__Your assignment__
Reproduce precisely the lines between the start of the data below and the line with "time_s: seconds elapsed", both included.

[Data provided]

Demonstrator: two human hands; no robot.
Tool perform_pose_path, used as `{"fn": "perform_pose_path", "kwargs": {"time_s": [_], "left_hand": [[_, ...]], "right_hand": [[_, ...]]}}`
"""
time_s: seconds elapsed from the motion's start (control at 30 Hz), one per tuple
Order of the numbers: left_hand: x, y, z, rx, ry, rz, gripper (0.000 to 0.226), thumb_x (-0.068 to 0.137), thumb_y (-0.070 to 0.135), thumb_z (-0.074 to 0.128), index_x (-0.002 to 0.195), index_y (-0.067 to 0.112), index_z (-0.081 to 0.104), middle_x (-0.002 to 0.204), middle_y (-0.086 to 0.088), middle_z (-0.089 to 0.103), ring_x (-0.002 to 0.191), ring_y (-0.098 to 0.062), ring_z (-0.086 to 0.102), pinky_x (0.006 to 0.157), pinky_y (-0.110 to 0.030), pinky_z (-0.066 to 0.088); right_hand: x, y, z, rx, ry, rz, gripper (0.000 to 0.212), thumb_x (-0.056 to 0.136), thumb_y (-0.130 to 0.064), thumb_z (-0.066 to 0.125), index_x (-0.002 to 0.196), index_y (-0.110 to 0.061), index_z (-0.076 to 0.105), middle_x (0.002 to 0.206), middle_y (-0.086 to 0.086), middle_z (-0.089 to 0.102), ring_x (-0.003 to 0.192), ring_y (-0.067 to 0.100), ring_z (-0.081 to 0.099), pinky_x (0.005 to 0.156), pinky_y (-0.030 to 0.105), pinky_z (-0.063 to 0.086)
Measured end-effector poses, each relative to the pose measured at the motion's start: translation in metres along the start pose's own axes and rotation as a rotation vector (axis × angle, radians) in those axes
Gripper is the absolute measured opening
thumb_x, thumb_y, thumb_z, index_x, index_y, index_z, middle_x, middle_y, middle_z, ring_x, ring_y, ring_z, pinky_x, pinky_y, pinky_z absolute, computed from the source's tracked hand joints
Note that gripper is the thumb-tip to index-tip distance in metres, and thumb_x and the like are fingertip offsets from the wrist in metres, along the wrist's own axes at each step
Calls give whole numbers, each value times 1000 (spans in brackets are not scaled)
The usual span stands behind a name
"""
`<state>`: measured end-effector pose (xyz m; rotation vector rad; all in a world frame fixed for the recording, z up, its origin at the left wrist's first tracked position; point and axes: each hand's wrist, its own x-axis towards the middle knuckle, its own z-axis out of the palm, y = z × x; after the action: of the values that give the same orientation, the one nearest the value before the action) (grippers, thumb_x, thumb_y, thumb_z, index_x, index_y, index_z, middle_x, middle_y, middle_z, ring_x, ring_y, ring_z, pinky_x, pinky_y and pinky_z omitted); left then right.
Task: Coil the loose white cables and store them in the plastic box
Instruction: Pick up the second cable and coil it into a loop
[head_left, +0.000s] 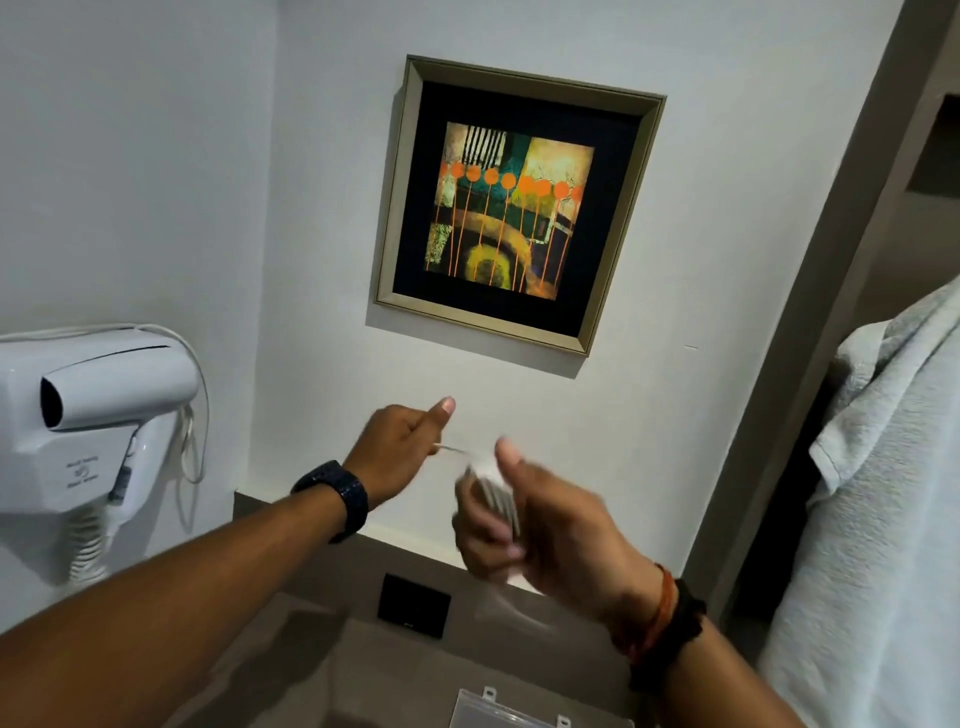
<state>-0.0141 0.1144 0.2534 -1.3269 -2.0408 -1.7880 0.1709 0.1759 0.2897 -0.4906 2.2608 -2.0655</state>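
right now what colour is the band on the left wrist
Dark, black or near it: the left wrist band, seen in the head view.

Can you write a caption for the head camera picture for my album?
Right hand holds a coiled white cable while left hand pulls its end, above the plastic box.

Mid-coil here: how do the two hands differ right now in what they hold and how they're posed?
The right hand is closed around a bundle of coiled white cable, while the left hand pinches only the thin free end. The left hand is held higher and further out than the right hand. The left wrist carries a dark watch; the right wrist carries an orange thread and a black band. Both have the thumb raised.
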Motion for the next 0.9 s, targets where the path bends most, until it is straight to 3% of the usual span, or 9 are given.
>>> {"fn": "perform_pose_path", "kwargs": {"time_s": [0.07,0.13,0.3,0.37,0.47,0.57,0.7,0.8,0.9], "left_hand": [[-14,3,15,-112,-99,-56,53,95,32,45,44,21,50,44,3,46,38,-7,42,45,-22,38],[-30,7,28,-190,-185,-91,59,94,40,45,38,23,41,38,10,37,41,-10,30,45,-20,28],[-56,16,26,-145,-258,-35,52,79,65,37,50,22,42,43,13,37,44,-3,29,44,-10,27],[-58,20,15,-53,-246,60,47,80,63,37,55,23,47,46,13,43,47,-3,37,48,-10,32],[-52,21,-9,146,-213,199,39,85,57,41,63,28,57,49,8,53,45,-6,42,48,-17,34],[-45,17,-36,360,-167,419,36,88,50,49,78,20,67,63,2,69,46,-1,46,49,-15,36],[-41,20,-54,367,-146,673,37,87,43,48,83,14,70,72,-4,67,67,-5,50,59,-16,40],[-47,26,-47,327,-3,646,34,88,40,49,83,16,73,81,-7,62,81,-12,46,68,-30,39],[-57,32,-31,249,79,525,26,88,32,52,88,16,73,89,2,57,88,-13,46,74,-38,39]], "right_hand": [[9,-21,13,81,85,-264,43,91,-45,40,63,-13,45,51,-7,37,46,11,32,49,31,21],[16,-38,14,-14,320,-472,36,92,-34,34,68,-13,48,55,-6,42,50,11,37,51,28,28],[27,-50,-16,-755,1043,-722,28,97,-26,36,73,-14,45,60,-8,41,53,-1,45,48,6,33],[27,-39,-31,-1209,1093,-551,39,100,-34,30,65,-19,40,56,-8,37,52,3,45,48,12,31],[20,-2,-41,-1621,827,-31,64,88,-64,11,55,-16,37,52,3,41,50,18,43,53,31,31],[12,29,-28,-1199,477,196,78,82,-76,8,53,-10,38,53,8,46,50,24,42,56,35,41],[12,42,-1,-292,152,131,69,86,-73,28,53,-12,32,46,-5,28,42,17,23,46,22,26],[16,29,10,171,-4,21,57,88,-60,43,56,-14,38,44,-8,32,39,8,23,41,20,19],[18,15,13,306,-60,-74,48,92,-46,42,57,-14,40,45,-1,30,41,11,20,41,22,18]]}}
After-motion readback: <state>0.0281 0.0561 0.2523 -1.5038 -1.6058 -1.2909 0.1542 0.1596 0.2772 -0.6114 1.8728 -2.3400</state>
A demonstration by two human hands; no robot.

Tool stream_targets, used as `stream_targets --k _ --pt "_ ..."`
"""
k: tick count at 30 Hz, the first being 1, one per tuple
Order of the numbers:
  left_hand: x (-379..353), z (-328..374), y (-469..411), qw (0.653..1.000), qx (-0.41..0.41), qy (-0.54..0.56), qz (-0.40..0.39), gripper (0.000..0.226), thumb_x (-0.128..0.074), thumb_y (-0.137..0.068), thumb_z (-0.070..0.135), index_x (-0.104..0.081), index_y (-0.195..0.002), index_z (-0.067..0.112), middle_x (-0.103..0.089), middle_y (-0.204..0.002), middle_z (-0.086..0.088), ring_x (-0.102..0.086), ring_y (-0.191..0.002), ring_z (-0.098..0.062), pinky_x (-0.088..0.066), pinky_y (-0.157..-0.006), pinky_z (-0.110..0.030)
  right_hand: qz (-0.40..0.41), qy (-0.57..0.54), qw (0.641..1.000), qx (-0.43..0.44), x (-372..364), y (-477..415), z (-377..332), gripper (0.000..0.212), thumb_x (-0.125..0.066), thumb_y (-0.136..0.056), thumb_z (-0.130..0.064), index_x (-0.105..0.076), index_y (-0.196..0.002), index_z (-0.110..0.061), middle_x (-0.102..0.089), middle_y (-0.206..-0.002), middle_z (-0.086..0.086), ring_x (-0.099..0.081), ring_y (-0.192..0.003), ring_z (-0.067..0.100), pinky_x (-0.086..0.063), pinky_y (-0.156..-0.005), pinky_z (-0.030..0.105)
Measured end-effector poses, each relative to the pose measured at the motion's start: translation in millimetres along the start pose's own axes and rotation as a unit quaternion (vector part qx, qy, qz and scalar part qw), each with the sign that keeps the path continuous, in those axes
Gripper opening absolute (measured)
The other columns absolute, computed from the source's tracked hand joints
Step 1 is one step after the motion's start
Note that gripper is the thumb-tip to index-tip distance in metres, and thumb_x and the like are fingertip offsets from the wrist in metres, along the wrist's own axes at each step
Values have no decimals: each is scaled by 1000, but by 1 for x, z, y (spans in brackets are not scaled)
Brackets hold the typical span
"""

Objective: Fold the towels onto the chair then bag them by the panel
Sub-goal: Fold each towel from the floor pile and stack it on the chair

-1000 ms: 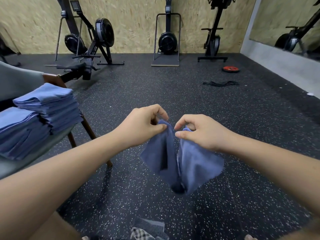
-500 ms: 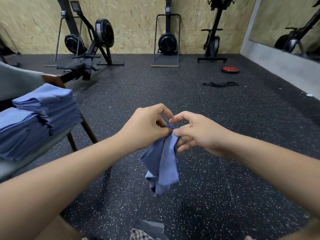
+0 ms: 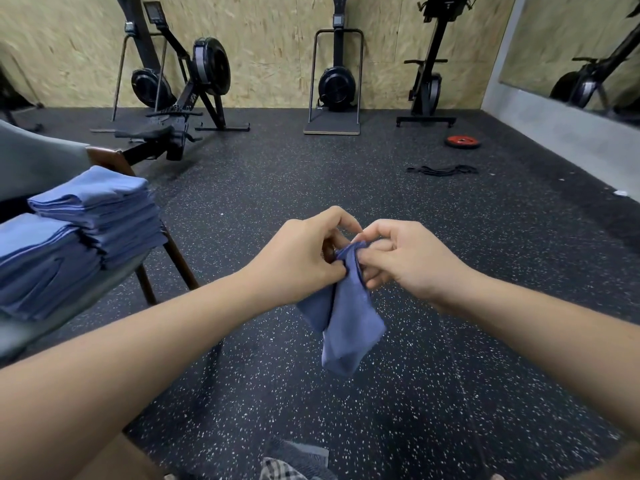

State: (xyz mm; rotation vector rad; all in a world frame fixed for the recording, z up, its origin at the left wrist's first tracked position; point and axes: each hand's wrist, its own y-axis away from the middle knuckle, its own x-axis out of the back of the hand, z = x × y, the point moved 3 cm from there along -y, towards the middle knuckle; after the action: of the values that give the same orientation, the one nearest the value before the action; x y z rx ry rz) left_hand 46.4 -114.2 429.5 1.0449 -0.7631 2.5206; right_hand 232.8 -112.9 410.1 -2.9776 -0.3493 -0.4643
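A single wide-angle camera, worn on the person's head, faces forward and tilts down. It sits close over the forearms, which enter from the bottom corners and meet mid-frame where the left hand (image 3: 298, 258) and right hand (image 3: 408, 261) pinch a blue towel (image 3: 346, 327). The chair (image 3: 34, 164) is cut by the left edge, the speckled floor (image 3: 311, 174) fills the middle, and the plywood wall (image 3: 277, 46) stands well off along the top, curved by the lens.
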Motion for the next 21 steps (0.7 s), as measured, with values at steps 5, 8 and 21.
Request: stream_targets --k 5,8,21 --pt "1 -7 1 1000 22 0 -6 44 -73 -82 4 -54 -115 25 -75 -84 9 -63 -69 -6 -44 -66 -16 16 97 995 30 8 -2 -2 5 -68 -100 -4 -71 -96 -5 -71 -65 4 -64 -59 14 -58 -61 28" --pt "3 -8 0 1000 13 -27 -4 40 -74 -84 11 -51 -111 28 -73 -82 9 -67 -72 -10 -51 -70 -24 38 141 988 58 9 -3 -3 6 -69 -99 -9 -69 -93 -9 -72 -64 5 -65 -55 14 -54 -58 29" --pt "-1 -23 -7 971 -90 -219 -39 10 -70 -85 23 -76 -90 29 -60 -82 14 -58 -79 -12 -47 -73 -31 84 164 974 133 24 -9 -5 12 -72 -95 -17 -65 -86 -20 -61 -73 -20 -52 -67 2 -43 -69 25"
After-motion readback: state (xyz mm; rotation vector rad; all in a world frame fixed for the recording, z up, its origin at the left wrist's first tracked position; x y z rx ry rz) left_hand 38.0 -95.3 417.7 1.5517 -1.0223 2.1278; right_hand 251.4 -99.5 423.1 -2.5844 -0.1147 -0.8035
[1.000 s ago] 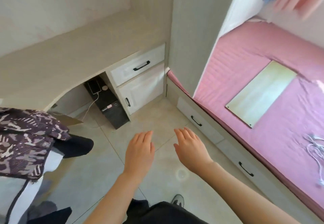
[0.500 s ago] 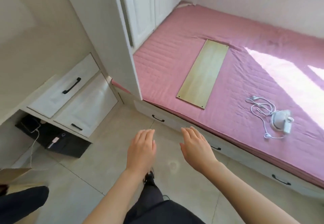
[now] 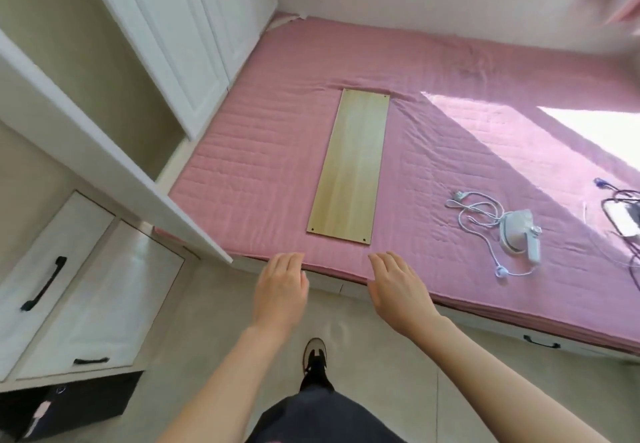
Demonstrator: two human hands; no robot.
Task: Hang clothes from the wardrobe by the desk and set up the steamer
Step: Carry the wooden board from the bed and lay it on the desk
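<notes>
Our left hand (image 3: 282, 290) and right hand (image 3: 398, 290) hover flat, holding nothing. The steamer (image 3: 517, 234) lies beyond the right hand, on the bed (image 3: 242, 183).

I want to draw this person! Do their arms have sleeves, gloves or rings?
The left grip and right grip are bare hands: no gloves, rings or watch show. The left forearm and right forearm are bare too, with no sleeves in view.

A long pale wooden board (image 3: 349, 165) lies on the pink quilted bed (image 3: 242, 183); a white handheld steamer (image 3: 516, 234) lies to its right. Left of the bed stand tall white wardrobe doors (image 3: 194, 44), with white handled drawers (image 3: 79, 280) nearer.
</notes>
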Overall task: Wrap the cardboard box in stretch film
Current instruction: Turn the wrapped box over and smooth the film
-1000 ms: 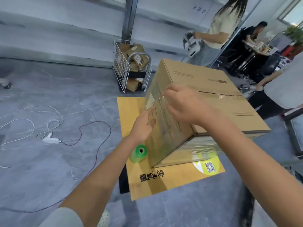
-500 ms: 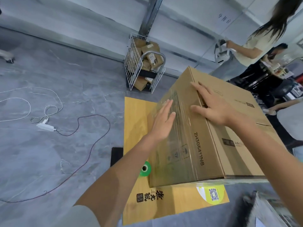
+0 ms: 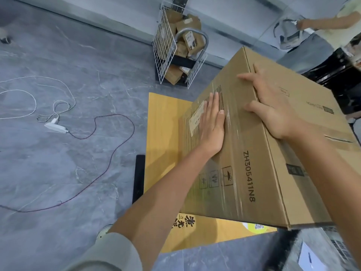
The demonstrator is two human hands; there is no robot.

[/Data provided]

__Solution to this task__
Demonstrator: two human hands; no robot.
Tool perform_pose_path, used as `{"fn": "perform_pose_path", "kwargs": {"time_s": [_], "left_hand": [[_, ...]], "right_hand": [[_, ...]]}}`
"""
time_s: seconds elapsed from the motion's start (control at 30 Hz), one per tuple

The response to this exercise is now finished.